There is something patently urban about the need to shut the world out, and Phobidilia works as a city film precisely because its protagonist, a troubled young man, won't go outside. Petrified of the city, and perhaps of the life he used to live in it, he's opted instead to hide in the apartment he sublets from an absentee landlord, and order everything he needs – food, entertainment and even sex – over the phone or the web.
Just when Regev (Ofer Shechter) seems to be settling into a comfortable pattern of seclusion, lightning strikes twice. First, Grumps (Shlomo Bar Shavit), a realtor in the landlord's employ – and a steel-tough Holocaust survivor who knows a thing or two about hiding out – decides it's time for Regev to emerge from his cocoon. Meanwhile, Daniela (Efrat Baumwald), a sassy young employee of a television market-research company, mistakes him for the flat's owner, and a bumpy romance builds despite the attractive young hermit's increasingly unsociable ways. But all the while, the outside world that so scares Regev taunts him and continues to infect his paranoid thoughts.

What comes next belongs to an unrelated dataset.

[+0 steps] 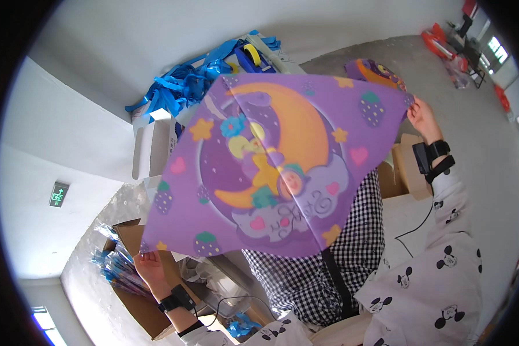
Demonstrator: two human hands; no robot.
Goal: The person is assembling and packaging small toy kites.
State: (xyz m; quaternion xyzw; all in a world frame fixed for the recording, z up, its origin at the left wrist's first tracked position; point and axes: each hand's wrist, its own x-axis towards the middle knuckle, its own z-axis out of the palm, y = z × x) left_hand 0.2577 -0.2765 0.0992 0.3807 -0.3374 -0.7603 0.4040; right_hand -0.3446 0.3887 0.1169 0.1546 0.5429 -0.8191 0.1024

Phobidilia ponders our relationships to spaces that are outside our control: What drives people to shut themselves in? If they find their way back out, what, really, is the best they can hope to find? Emerging from the feverishly creative pool of fresh Tel Aviv talent, this feature debut from brothers Yoav and Doron Paz is incisive, compelling, internationally minded filmmaking. (Regev's constant companion, the television, floods his space with multilingual genre fare from around the world, while his online hookup seems to be Texan.)

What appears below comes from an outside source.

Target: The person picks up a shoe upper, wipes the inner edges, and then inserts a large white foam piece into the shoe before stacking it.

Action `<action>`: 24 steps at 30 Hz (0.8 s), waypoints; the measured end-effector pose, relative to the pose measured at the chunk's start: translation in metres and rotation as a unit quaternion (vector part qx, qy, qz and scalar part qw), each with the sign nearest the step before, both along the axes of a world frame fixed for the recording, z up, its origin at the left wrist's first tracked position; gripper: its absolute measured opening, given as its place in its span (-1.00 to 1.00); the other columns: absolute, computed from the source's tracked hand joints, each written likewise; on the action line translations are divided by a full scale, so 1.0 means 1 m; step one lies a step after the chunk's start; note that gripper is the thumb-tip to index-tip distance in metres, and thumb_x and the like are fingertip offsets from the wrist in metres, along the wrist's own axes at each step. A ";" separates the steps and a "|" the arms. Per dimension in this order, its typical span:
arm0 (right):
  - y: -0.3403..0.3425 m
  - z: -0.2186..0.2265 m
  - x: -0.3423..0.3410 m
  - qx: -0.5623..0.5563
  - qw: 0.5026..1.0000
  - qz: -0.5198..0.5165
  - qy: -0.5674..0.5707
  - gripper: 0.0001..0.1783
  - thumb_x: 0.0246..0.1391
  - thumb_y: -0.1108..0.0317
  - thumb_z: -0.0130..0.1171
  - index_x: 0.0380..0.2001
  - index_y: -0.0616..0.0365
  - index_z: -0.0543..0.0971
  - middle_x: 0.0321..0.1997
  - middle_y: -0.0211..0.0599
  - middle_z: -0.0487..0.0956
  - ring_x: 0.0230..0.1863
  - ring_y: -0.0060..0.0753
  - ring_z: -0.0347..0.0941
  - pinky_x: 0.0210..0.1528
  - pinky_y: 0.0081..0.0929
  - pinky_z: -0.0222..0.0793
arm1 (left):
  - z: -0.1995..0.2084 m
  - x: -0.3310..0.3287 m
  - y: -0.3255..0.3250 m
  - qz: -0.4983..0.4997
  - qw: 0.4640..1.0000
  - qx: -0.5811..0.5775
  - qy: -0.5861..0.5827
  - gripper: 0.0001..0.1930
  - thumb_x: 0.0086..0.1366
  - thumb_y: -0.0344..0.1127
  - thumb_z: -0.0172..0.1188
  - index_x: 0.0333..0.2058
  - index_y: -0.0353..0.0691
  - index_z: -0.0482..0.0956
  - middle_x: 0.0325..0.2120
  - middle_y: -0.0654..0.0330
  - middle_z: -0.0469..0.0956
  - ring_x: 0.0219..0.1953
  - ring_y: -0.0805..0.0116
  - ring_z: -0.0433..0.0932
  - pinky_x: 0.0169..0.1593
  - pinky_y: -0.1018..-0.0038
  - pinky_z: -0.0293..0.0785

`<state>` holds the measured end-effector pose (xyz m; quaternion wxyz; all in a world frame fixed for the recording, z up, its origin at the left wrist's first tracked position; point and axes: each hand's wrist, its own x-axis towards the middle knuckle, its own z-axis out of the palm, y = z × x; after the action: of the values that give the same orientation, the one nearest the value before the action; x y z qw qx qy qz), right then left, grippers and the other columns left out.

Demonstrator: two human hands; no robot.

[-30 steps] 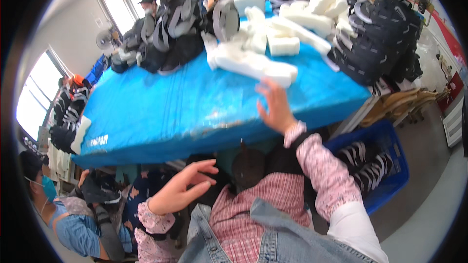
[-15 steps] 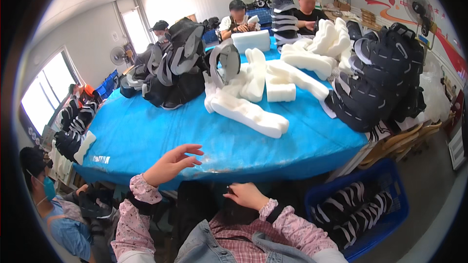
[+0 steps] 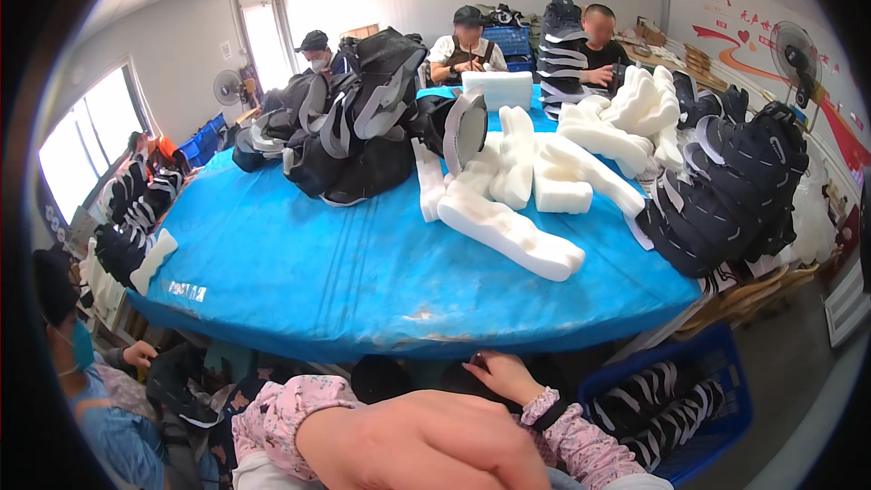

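Note:
My left hand (image 3: pixel 426 440) looms large at the lower edge, close to the camera, its back upward. Its fingers bend down and run out of the picture, so whatever they touch is hidden. Below the front rim of the blue-covered table (image 3: pixel 363 281), my right hand (image 3: pixel 508 377) is closed, fingers and thumb together at something small and dark that I cannot make out. White shaped foam pieces (image 3: pixel 513 236) lie loosely piled on the table ahead of me. Left of them is a heap of black shoes (image 3: pixel 349 163); at the right edge, black shoe uppers (image 3: pixel 726 191) are stacked.
A blue crate (image 3: pixel 726 426) of black-and-white shoe parts stands low at my right. A co-worker (image 3: pixel 109 436) sits close on my left, holding a black shoe (image 3: pixel 181 386). Several people sit across the table. A standing fan (image 3: pixel 798 59) is at the far right.
My left hand has come back from above the table's front edge toward the camera. My right hand appears slightly farther right. The whole view has shifted a little; the piles look unmoved.

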<state>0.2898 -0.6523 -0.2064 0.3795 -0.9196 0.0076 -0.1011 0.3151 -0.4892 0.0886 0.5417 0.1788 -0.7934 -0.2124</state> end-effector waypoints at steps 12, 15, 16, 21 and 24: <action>0.007 0.143 -0.006 0.012 0.984 0.162 0.077 -0.55 0.09 0.03 0.13 -0.22 0.26 0.52 -0.43 -0.19 0.62 -0.42 -0.15 0.55 -0.35 -0.38 0.44 | 0.011 0.048 0.032 0.027 0.984 0.155 0.089 -0.80 0.24 -0.30 0.20 -0.29 -0.34 0.57 -0.28 0.08 0.54 -0.26 0.21 0.52 -0.18 0.39 0.44; 0.016 0.169 -0.004 0.037 0.967 0.230 0.102 -0.58 0.11 0.10 0.13 -0.11 0.23 0.48 -0.35 -0.23 0.62 -0.37 -0.23 0.55 -0.29 -0.45 0.44 | -0.002 0.094 0.040 0.092 0.899 0.407 -0.129 -0.68 0.31 -0.29 0.12 -0.03 -0.33 0.45 -0.15 0.07 0.51 -0.12 0.26 0.51 -0.04 0.42 0.42; 0.020 0.171 -0.001 0.019 0.958 0.248 0.140 -0.57 0.11 0.11 0.14 -0.10 0.23 0.47 -0.34 -0.23 0.61 -0.36 -0.24 0.56 -0.28 -0.46 0.45 | -0.023 0.113 0.052 0.116 0.873 0.459 -0.122 -0.65 0.30 -0.29 0.12 0.01 -0.33 0.41 -0.11 0.06 0.51 -0.08 0.31 0.50 -0.01 0.42 0.42; 0.014 0.171 -0.015 0.042 0.975 0.159 0.149 -0.60 0.09 0.31 0.19 -0.02 0.23 0.45 -0.25 -0.22 0.63 -0.23 -0.35 0.58 -0.16 -0.52 0.45 | -0.112 0.199 0.136 0.319 0.606 0.712 -0.156 -0.62 0.30 -0.03 0.10 -0.24 -0.30 0.59 -0.34 0.23 0.61 -0.22 0.45 0.54 -0.11 0.53 0.46; 0.008 0.165 -0.024 0.075 0.980 0.123 0.140 -0.61 0.09 0.25 0.19 -0.06 0.24 0.47 -0.32 -0.20 0.62 -0.30 -0.33 0.58 -0.22 -0.51 0.45 | -0.221 0.191 0.215 0.212 0.507 0.834 0.045 -0.59 0.32 -0.08 0.07 -0.17 -0.40 0.55 -0.22 0.12 0.59 -0.15 0.39 0.55 -0.11 0.50 0.54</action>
<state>0.2659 -0.6442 -0.0413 0.4519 -0.8877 -0.0447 0.0767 0.5062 -0.2737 -0.1326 0.2060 0.7015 -0.1624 -0.6626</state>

The film exudes all the stylistic verve the brothers' experience as music-video directors would warrant, but is also a passion project with the heart of a modern-day fable. Shechter, a well-known Israeli actor and model, went the many extra miles of moving into the apartment set and never leaving during the long weeks of shooting; the desperate energy of confinement with which he inhabits both his role and the increasingly claustrophobic space makes this story's resolution all the more moving.
Kate Lawrie Van de Ven


Yoav and Doron Paz were born in Natanya, Israel, and studied film at Tel Aviv University. They have directed numerous music videos, commercials and television series. Their short films as co-directors are
NEFEL (04) and
A Beautiful Day (05).
Phobidilia (09) is their first feature film.